▸ Exercise instructions
Every line of the material below is to be printed again exactly.

▸ Information provided
= Beginning of Section =

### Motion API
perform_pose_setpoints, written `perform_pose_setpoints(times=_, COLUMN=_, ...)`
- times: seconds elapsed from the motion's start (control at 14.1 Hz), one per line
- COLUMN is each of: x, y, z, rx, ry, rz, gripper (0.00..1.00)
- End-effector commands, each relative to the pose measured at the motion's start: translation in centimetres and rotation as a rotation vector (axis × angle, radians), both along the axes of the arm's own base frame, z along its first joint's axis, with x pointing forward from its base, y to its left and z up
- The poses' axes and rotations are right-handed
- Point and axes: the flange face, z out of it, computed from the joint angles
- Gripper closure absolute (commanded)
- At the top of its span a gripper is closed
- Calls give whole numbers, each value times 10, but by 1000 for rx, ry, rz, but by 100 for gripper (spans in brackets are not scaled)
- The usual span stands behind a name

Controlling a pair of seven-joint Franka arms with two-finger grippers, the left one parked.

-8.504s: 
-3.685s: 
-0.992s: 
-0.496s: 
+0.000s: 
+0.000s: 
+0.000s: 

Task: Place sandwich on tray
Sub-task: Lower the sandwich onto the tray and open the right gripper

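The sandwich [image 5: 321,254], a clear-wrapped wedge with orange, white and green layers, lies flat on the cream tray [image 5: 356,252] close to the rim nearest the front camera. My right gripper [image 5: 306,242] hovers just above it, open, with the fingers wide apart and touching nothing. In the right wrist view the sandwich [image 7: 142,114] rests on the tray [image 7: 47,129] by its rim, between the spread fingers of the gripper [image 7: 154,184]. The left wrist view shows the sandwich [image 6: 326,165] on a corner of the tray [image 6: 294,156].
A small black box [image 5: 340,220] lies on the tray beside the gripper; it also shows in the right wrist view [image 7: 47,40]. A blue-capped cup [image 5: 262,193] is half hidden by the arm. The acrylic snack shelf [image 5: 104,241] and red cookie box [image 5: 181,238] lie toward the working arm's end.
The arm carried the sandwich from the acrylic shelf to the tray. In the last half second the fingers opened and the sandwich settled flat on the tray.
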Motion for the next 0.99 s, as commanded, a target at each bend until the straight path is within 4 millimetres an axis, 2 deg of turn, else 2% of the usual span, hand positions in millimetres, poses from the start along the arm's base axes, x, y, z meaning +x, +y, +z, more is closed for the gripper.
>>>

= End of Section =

▸ Response for this exercise
### Motion API
perform_pose_setpoints, written `perform_pose_setpoints(times=_, COLUMN=_, ...)`
- times: seconds elapsed from the motion's start (control at 14.1 Hz), one per line
- COLUMN is each of: x, y, z, rx, ry, rz, gripper (0.00..1.00)
- End-effector commands, each relative to the pose measured at the motion's start: translation in centimetres and rotation as a rotation vector (axis × angle, radians), both along the axes of the arm's own base frame, z along its first joint's axis, with x pointing forward from its base, y to its left and z up
- The poses' axes and rotations are right-handed
- Point and axes: the flange face, z out of it, computed from the joint angles
- Gripper closure absolute (commanded)
- At the top of its span a gripper is closed
- Calls give whole numbers, each value times 10, but by 1000 for rx, ry, rz, but by 100 for gripper (spans in brackets are not scaled)
- The usual span stands behind a name

Controlling a pair of seven-joint Franka arms with two-finger grippers, the left one parked.

-8.504s: 
-3.685s: 
-0.992s: 
-0.496s: 
+0.000s: 
+0.000s: 
+0.000s: 

Task: Place sandwich on tray
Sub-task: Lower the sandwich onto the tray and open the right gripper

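The sandwich [image 5: 321,254], a clear-wrapped wedge with orange, white and green layers, lies flat on the cream tray [image 5: 356,252] close to the rim nearest the front camera. My right gripper [image 5: 306,242] hovers just above it, open, with the fingers wide apart and touching nothing. In the right wrist view the sandwich [image 7: 142,114] rests on the tray [image 7: 47,129] by its rim, between the spread fingers of the gripper [image 7: 154,184]. The left wrist view shows the sandwich [image 6: 326,165] on a corner of the tray [image 6: 294,156].
A small black box [image 5: 340,220] lies on the tray beside the gripper; it also shows in the right wrist view [image 7: 47,40]. A blue-capped cup [image 5: 262,193] is half hidden by the arm. The acrylic snack shelf [image 5: 104,241] and red cookie box [image 5: 181,238] lie toward the working arm's end.
The arm carried the sandwich from the acrylic shelf to the tray. In the last half second the fingers opened and the sandwich settled flat on the tray.
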Motion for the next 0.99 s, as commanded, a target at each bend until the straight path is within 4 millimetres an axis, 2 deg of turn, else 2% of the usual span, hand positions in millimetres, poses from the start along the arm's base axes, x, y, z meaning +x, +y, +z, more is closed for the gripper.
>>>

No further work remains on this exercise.